One look into the chasm and you’ll understand why it is one of the Seven Wonders of the World. It is one of the most remarkable landscapes on earth and one of the few natural landmarks visible from space.

There are a total of seven wonders of the world. They are split up into two categories: natural and man-made. However, I have chosen to research the natural wonders and they are as follows:

  • Grand Canyon
  • Great Barrier Reef
  • Harbour of Rio De Janeiro
  • Mount Everest
  • Aurora
  • Paricutin volcano
  • Victoria falls

Grand Canyon

Introduction and History

One look into the chasm and you’ll understand why it is one of the Seven Wonders of the World. It is one of the most remarkable landscapes on earth and one of the few natural landmarks visible from space. The Grand Canyon is a steep-sided canyon carved by the Colorado River in the state of Arizona in the United States. Over 270 miles long, up to 18 miles wide and a mile deep (as tall as three Empire State buildings). The canyon is known throughout the world for its overwhelming size and its aesthetically beautiful and colourful landscape. The history stretches back 10,500 years when the first signs of human presence were found. The ones who inhabited the Grand Canyon were the Native Americans but for the last 400 years, the area has been covered by the Grand Canyon National Park. In 1540, under the instruction of Francisco Vasquez de Coronado, Captain Garcia Lopez de Cardenas led a group of Spanish soldiers to the Grand Canyon. It was no less than 200 years before two Spanish priests became the second party of non-Native Americans to see the canyon. In the late 19th century the promise of mineral sources (which were mainly copper and asbestos) renewed interest in the region. It was not long before the early residents realized that tourism would be much more profitable than mining. By the start of the 20th century, the Grand Canyon was a well-known tourist destination. Most of the visitors at that time were from nearby towns and used to travel by stagecoach.

Grand Canyon
The Grand Canyon

In 1901, the Grand Canyon Railway opened from Arizona to the South Rim. Since then, it has enchanted millions of people from all over the world. The train (whose fate seemed sealed when it was shut down in 1968 due to the popularity of cars) is now responsible for keeping about 50,000 cars outside of a national treasure. Initially, the main line west was built from Chicago to Los Angeles. The railroad was mainly built to transport ore in the Wild West from Anita mines. Grand Canyon Railway made its first journey from the Grand Canyon on September 17th, 1901.

The National Park

Located in Arizona, the Grand Canyon National park is the United States’ 15th oldest national park. The Grand Canyon attained national park status in 1919; three years after congress established the National Park service. When it first opened, the park welcomed approximately 45,000 visitors annually. Today that number has grown to around 5 million, making the Grand Canyon America’s second most visited national park. It is home to 355 bird species, 89 types of mammals and 56 amphibians and reptile species.

The Grand Canyon today

Today there are three major rims of the Grand Canyon to which tourists and vacationers are attracted to. The south rim of the Grand Canyon is the most accessible and popular.
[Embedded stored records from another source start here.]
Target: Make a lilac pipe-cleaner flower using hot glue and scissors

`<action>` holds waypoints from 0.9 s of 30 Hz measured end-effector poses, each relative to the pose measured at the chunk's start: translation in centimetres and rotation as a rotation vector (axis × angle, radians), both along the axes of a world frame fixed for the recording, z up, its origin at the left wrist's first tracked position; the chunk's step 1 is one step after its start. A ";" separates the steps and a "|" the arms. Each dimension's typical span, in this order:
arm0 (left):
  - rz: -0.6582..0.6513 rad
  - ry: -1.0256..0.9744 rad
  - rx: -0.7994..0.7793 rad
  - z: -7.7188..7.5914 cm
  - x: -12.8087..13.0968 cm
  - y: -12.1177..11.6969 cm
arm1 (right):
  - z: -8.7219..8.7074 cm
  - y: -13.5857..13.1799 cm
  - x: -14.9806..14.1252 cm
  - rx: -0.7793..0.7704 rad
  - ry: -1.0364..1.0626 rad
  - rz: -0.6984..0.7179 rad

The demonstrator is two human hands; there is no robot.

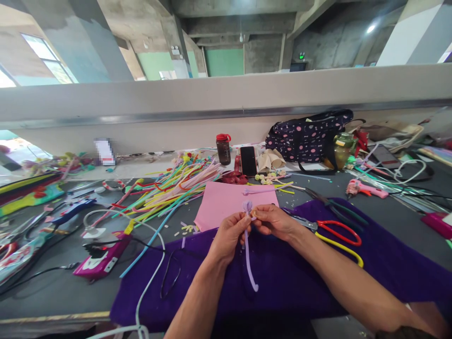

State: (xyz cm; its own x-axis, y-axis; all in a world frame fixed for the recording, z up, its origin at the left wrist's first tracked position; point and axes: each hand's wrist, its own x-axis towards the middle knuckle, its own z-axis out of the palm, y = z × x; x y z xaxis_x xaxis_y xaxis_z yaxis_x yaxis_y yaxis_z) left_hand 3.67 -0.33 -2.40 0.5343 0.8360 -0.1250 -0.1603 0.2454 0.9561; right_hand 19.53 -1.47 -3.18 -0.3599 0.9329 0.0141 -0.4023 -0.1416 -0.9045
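Between my two hands is a lavender pipe-cleaner flower [247, 206], its looped head upright and its long stem hanging down with a small hook at the end. My left hand [231, 235] pinches it just below the head. From the other side, the fingertips of my right hand [270, 219] close on the base of the head, partly hiding it. Beneath them lie a pink sheet [219, 200] and a purple cloth [282, 287]. Another lavender pipe-cleaner piece [261, 189] rests on the sheet. Scissors with red and yellow handles [339, 230] lie beside my right forearm.
Colourful pipe cleaners [169, 183] are heaped at the back left. A magenta power strip [104, 256] with cables stands at left. Behind are a bottle [223, 149], a phone [248, 161] and a patterned bag [303, 139]. A pink glue gun [367, 188] lies at right.
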 end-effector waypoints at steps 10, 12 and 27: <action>-0.012 -0.120 -0.111 -0.1 -0.3 0.5 | 0.4 -0.3 -0.6 0.068 -0.072 -0.163; -0.009 -0.114 -0.100 -0.1 -0.2 0.4 | 0.4 -0.4 -0.5 0.079 -0.102 -0.165; 0.013 -0.273 -0.122 0.7 -1.1 0.6 | 2.7 -0.9 2.4 0.322 -0.748 -0.294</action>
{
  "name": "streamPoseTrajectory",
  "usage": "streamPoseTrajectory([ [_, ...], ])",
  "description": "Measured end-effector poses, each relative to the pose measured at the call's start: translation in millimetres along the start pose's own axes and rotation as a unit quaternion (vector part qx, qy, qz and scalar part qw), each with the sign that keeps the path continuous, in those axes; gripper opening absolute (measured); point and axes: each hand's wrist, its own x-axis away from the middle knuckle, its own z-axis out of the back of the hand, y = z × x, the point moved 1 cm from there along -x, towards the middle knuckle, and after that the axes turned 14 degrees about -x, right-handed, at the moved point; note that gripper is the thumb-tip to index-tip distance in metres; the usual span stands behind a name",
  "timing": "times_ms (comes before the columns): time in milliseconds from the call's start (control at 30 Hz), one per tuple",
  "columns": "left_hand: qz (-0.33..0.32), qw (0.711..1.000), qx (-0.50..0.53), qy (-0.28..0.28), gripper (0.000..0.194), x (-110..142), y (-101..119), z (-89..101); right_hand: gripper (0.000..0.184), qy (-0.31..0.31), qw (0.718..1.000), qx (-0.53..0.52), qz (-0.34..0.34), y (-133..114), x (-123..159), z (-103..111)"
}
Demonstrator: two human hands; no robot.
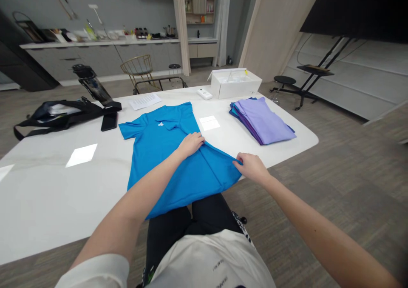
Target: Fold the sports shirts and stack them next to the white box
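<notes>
A blue T-shirt [165,160] with a small white logo lies on the white table, its hem hanging over the near edge toward my lap. One sleeve is spread to the left, while its right side is partly folded over along a diagonal. My left hand [191,144] is closed at the shirt's right side, pinching the fabric near the fold. Farther right, my right hand [251,166] grips the lower right corner of the shirt and holds it out sideways, so the edge between both hands is drawn taut.
A stack of folded clothes [264,120], lavender on top, lies to the right. Behind it stand a white box [236,86] and a small white device [204,94]. A paper sheet [145,101], phone [109,121], black bag [60,113] and dark bottle [94,86] are at left.
</notes>
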Motion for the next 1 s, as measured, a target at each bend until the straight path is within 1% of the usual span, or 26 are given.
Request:
streamPoseTrajectory([
  [100, 0.006, 0.998, 0.030, 0.062, 0.027, 11, -11, 15.2, 0.017, 0.038, 0.990, -0.094, 0.094, -29, 20, 13],
  [167, 0.017, 0.995, 0.040, 0.089, 0.027, 29, -20, 22.7, 0.013, 0.034, 0.972, -0.150, 0.176, -56, 35, 15],
  [200, 0.023, 0.995, 0.037, 0.090, 0.026, 41, -25, 24.6, 0.012, 0.019, 0.961, -0.168, 0.220, -69, 42, 13],
  [267, 0.035, 0.996, 0.030, 0.074, 0.023, 70, -29, 23.9, 0.012, -0.038, 0.937, -0.183, 0.296, -89, 55, 2],
  [300, 0.041, 0.997, 0.032, 0.061, 0.022, 86, -28, 21.7, 0.014, -0.072, 0.926, -0.184, 0.321, -96, 59, -6],
  [367, 0.046, 0.997, 0.053, 0.041, 0.022, 117, -20, 15.9, 0.015, -0.128, 0.915, -0.179, 0.338, -99, 62, -23],
  [433, 0.038, 0.995, 0.082, 0.031, 0.024, 143, -4, 11.2, 0.016, -0.149, 0.918, -0.171, 0.325, -92, 59, -37],
  [500, 0.008, 0.995, 0.099, 0.024, 0.024, 162, 17, 9.9, 0.018, -0.141, 0.929, -0.158, 0.302, -79, 53, -46],
  [600, -0.051, 0.993, 0.102, 0.010, 0.025, 179, 51, 14.2, 0.016, -0.120, 0.943, -0.139, 0.277, -55, 48, -49],
  [700, -0.092, 0.992, 0.085, 0.005, 0.026, 188, 74, 19.7, 0.016, -0.114, 0.948, -0.113, 0.273, -35, 52, -48],
  [767, -0.108, 0.991, 0.075, 0.006, 0.027, 190, 83, 21.2, 0.016, -0.108, 0.953, -0.094, 0.268, -27, 56, -47],
  [800, -0.114, 0.991, 0.072, 0.008, 0.027, 191, 85, 21.2, 0.017, -0.097, 0.958, -0.089, 0.256, -24, 57, -47],
  [900, -0.120, 0.990, 0.071, 0.014, 0.026, 190, 87, 20.0, 0.025, -0.057, 0.979, -0.080, 0.177, -23, 59, -47],
  [1000, -0.113, 0.991, 0.070, 0.025, 0.025, 189, 87, 18.5, 0.033, -0.054, 0.993, -0.038, 0.095, -28, 61, -46],
])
About 90% of the tourists that travel to the Great Canyon visit the South Rim which is 60 miles from Arizona. Today, a Grand Canyon holiday involves more than peeking over the Canyon’s rim. Tours, river rafting expeditions, mule rides, hiking and camping are just a few examples of the various activities that you can do and take part in there.
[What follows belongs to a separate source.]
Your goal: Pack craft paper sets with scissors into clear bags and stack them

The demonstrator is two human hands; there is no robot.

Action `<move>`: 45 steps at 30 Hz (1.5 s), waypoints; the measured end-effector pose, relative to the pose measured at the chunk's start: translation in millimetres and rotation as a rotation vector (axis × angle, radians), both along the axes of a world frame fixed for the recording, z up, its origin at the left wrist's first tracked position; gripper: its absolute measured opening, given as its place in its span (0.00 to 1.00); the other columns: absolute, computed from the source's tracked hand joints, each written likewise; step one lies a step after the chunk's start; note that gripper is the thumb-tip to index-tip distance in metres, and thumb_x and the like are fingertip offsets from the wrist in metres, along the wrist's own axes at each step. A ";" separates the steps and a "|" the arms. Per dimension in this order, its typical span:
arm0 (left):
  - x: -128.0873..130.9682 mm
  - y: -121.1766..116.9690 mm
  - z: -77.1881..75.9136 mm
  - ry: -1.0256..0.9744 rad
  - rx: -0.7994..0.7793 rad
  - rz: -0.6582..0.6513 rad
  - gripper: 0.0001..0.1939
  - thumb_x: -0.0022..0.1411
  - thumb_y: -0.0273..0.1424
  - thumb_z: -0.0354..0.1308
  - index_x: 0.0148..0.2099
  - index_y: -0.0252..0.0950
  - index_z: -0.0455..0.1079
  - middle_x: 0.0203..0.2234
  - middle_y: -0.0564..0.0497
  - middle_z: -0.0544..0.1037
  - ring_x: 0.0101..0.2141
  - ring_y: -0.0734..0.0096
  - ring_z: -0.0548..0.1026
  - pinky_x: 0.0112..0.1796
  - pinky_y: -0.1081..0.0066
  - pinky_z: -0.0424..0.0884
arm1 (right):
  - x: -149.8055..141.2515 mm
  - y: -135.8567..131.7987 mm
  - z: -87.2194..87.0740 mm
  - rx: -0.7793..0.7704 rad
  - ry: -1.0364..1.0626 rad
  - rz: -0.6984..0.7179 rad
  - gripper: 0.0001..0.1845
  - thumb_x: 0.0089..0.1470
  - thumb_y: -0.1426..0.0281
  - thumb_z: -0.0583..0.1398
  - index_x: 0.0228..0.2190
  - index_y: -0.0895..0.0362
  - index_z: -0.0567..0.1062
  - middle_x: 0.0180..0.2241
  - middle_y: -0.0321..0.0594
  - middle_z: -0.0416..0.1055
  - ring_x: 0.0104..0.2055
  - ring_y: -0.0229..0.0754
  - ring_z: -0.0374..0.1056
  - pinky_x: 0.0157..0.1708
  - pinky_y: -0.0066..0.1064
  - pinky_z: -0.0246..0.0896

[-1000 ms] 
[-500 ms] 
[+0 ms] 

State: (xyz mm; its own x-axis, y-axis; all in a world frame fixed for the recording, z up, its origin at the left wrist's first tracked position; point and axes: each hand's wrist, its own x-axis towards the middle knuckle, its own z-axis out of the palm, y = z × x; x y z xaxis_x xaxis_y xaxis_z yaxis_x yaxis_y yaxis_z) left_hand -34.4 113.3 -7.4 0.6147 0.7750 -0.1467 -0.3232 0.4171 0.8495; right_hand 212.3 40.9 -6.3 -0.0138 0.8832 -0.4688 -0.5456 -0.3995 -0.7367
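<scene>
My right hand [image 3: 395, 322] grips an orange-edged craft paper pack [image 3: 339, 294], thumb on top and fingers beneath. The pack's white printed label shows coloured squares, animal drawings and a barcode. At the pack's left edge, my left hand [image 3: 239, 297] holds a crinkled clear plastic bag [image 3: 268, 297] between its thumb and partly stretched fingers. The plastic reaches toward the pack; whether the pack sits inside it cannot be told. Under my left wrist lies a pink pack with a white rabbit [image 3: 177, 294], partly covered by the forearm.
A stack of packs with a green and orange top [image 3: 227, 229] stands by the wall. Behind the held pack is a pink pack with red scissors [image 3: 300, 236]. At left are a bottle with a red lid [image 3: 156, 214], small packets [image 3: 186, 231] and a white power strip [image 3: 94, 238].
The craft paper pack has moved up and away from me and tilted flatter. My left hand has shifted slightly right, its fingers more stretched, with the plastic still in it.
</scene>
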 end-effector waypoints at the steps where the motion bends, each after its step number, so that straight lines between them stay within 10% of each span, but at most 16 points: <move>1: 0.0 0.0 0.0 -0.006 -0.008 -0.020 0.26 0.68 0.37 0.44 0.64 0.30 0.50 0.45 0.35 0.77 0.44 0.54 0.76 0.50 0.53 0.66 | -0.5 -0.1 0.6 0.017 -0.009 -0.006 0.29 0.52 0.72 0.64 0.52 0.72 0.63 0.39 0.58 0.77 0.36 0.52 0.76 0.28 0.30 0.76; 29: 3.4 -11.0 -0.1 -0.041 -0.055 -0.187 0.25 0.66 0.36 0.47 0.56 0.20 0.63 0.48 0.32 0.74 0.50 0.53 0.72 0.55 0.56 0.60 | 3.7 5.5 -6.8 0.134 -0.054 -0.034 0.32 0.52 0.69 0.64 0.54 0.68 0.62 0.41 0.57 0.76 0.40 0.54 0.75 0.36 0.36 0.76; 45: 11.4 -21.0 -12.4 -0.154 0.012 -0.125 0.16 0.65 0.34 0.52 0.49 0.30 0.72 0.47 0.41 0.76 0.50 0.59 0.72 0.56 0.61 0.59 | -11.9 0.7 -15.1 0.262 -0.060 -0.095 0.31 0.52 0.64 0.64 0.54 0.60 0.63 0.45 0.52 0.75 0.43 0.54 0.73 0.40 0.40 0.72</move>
Larger than life and older than mankind itself, the Grand Canyon has earned its distinction as one of the seven natural wonders of the world.

The Great Barrier Reef

The Great Barrier Reef is the world’s largest coral reef system. It comprises over 2,900 individual reefs and 900 islands stretching for over 2,500 kilometres over an area of about 344,500 square kilometres. This amazing reef is located off the coast of Queensland in Northeast Australia. The sprawling reef can be seen from space and is not only the world’s largest coral reef system but also the largest structure on Earth made by living organisms.

The Great Barrier Reef
The Great Barrier Reef

More than 1,500 species of fish live on the reef, including the clownfish, red bass, red-throat emperor and several other species of snapper and coral trout. Likewise, 17 other species of sea snake live in the Great Barrier. Reef in the warm waters up to 160 feet deep are more common in the south than in the northern section. The reef is also home to 215 species of birds (these include 32 species of shorebirds and 22 species of seabirds) that visit the reef or make their nests on the islands.

How the reef formed

The Great Barrier Reef is more or less 500,000 years old, but it hasn’t always looked as it does today. According to the Australian Institute of Marine Science and other scientific research from different companies, the current reef began to form during the last Glacial Maximum. The land that forms the base of the reef is the remains of the sediments of the Great Dividing Range, Australia’s largest mountain range.

More about the reef

The Great Barrier Reef is a breeding area for humpback whales, migrating from the Antarctic and is also the habitat of a few endangered species including the Dugong (Sea Cow) and the large Green Sea Turtle. UNESCO listed the Great Barrier Reef as a World Heritage Site in 1981.

The Great Barrier Reef World Heritage Area is divided into 30 bioregions that consist of different types of reefs. Among them, there are the Flat reefs (known as planar reefs) which are found in the southern and northern parts, near the Cape York Peninsula.

You will also find Crescentic reefs (shaped like crescents) which are the most common shape of a reef in the middle of the system. These reefs are found surrounding Lizard Island as well.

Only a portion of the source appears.